**December- Keeping It Real**

  • I have really enjoyed holding myself accountable for exercising during the month of November in the 30 DS thread. However, since I am not exclusively Shredding anymore, I was wondering if anyone would like to post here.

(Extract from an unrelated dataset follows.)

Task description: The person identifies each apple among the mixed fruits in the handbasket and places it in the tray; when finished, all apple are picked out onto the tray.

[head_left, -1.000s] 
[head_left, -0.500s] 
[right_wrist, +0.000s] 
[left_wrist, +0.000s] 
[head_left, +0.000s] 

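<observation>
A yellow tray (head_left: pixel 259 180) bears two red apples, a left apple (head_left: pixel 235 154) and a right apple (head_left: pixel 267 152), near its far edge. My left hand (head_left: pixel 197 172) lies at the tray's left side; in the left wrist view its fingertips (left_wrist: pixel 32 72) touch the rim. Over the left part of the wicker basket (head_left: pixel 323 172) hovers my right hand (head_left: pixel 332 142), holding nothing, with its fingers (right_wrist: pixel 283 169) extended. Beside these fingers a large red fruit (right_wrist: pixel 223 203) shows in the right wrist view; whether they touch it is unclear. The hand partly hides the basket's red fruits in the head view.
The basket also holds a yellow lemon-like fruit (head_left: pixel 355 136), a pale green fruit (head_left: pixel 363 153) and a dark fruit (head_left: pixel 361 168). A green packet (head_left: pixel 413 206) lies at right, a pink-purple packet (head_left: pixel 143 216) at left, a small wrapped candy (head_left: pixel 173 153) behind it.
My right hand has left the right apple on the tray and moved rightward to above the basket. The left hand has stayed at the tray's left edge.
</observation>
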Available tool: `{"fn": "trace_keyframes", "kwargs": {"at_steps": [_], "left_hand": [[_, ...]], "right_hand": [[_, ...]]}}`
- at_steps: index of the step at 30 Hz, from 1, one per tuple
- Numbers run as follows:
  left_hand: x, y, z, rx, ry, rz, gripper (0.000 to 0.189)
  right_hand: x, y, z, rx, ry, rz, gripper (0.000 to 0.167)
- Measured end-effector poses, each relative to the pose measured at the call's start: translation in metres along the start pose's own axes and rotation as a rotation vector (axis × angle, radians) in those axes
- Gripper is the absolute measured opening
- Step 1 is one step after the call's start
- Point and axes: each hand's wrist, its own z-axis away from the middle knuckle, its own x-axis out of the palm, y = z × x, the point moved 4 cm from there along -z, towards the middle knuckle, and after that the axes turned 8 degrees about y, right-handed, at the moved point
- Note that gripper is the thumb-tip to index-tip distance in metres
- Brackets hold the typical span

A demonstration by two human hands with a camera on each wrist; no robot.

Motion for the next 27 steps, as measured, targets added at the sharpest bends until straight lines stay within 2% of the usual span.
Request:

    You set your own goals. You decide the workout. You post actually workouts and results. That is how we will be keeping it real in December. No fudging workouts or weigh ins. We all know it is the holiday season and weight loss may not go so well. So don't feel bad! Just post your progress and move on!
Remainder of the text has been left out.